▸ **YOUR INSTRUCTIONS**: All lines in the data that hold the word "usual" need copying.

▸ **Records from a data collection**:
++++

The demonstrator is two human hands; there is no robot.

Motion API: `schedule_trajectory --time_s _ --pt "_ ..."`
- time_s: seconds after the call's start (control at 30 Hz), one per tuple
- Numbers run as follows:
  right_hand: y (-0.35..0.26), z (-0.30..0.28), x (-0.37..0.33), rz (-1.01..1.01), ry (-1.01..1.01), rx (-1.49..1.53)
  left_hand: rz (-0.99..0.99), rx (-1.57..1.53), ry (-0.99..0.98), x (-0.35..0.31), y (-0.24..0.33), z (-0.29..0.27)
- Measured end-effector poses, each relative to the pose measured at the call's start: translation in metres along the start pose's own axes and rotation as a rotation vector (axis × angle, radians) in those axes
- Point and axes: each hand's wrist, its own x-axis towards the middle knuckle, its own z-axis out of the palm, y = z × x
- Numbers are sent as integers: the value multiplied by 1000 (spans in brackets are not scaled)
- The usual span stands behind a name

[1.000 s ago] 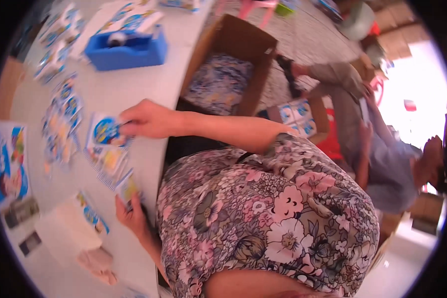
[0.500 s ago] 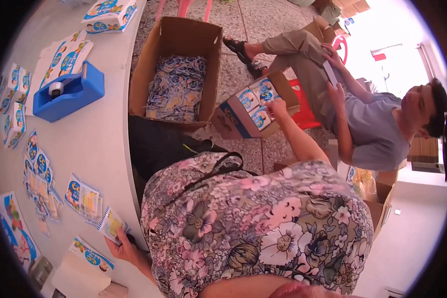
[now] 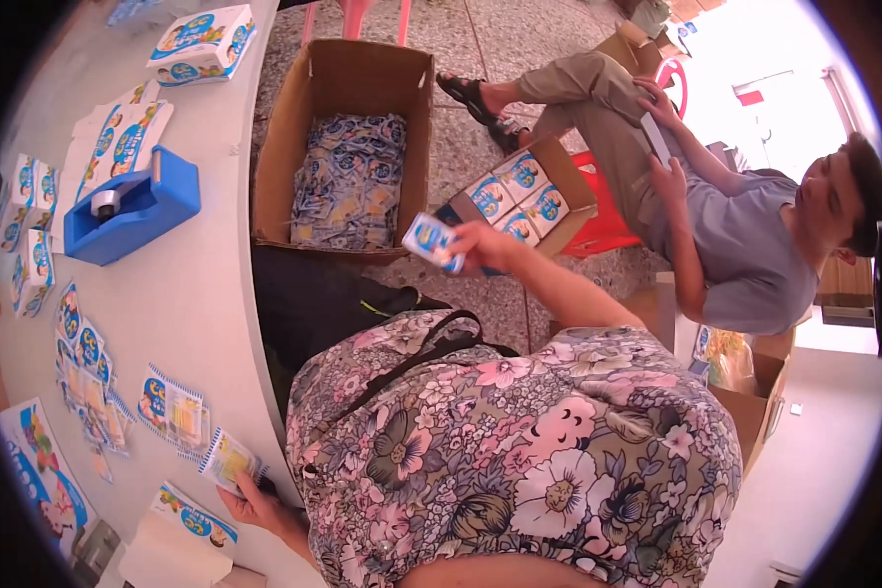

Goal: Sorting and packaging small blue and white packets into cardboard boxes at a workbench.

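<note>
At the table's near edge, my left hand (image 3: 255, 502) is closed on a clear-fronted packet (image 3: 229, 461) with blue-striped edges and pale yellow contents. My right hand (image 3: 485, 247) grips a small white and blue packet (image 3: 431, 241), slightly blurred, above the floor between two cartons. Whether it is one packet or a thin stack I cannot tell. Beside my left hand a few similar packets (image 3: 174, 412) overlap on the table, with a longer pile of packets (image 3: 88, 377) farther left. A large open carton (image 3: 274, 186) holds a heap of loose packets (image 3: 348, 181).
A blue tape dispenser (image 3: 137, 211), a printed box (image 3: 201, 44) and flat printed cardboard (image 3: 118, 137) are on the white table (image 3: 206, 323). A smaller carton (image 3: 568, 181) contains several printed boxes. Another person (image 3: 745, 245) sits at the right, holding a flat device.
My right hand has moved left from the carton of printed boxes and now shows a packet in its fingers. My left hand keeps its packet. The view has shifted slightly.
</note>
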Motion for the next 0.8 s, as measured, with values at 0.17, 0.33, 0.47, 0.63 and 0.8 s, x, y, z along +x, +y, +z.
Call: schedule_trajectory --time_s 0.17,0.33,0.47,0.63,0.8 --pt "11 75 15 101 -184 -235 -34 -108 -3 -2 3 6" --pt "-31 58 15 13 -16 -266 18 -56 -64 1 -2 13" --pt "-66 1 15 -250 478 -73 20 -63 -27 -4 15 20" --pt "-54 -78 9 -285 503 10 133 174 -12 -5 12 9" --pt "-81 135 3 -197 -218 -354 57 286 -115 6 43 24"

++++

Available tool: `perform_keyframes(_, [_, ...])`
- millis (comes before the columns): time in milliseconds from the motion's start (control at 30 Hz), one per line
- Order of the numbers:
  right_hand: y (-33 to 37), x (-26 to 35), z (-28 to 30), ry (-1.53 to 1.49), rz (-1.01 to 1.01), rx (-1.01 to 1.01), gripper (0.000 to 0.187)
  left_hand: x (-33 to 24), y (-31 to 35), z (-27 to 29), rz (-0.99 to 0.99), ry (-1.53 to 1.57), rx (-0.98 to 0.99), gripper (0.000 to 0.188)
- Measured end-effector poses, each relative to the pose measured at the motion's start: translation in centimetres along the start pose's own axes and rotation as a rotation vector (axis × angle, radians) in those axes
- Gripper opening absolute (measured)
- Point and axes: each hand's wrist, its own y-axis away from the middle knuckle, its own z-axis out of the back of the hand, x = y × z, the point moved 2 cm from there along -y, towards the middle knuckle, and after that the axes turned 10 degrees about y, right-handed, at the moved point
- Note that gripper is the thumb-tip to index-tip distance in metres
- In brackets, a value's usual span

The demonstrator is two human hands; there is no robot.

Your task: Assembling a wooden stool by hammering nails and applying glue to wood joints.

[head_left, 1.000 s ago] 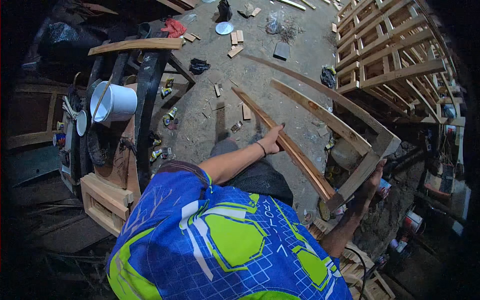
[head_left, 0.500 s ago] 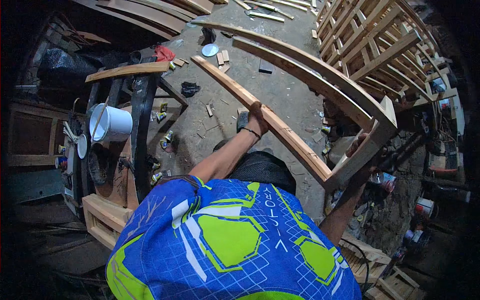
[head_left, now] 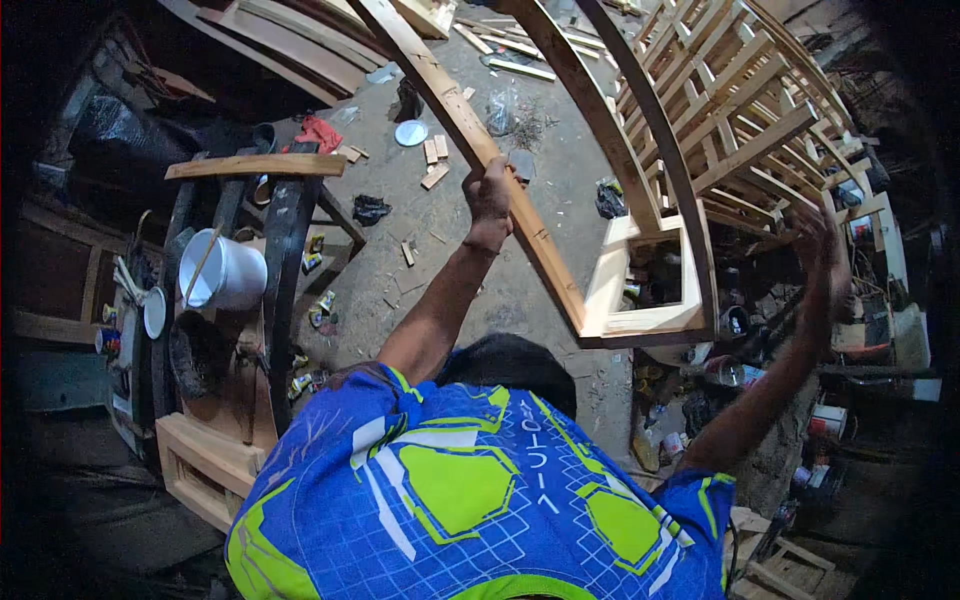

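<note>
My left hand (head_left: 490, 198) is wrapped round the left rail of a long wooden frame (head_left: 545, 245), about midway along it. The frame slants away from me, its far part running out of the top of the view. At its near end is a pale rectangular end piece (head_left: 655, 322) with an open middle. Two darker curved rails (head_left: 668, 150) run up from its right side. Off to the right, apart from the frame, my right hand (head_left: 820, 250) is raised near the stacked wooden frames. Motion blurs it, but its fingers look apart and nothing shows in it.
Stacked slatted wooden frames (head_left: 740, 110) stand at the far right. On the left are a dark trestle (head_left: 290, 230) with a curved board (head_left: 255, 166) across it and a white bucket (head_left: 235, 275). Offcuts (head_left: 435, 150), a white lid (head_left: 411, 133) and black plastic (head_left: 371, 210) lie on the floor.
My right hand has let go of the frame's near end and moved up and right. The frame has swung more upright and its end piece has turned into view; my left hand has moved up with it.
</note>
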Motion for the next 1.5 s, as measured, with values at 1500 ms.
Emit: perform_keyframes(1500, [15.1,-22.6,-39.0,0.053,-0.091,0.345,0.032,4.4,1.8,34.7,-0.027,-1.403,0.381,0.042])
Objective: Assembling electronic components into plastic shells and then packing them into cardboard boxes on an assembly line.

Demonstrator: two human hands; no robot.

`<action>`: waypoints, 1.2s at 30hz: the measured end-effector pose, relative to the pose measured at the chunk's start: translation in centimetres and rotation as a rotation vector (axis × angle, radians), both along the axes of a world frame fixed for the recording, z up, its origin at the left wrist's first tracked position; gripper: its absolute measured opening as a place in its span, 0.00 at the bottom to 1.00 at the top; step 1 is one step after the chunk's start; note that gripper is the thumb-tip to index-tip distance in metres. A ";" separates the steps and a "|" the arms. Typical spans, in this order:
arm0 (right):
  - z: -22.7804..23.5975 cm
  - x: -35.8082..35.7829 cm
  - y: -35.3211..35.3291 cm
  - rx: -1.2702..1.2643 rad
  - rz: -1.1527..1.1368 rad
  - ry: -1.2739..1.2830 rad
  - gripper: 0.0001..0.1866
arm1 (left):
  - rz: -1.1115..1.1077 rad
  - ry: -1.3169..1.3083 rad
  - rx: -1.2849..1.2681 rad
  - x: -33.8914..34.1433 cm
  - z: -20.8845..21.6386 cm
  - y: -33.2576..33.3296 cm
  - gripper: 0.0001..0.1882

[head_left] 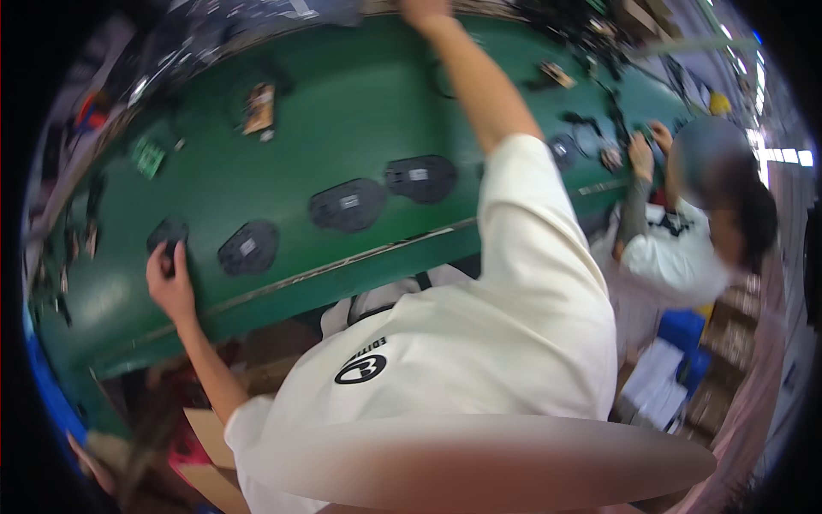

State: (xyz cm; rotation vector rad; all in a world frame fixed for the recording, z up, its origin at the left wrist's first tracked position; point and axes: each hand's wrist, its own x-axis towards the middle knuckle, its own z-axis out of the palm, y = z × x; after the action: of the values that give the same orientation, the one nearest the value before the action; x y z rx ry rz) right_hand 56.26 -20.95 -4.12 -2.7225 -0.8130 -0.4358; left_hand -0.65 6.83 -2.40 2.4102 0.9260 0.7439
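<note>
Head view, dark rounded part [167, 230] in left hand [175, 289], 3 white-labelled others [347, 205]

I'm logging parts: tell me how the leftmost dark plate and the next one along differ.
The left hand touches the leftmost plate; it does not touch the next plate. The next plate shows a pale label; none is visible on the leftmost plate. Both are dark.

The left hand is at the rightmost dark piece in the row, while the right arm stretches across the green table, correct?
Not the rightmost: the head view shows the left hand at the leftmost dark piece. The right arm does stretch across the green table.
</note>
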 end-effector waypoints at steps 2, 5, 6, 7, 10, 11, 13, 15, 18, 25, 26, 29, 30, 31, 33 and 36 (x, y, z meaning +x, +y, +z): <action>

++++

▸ **WRITTEN ANSWER**:
- The usual span stands behind a name
- In brackets, a value's usual span

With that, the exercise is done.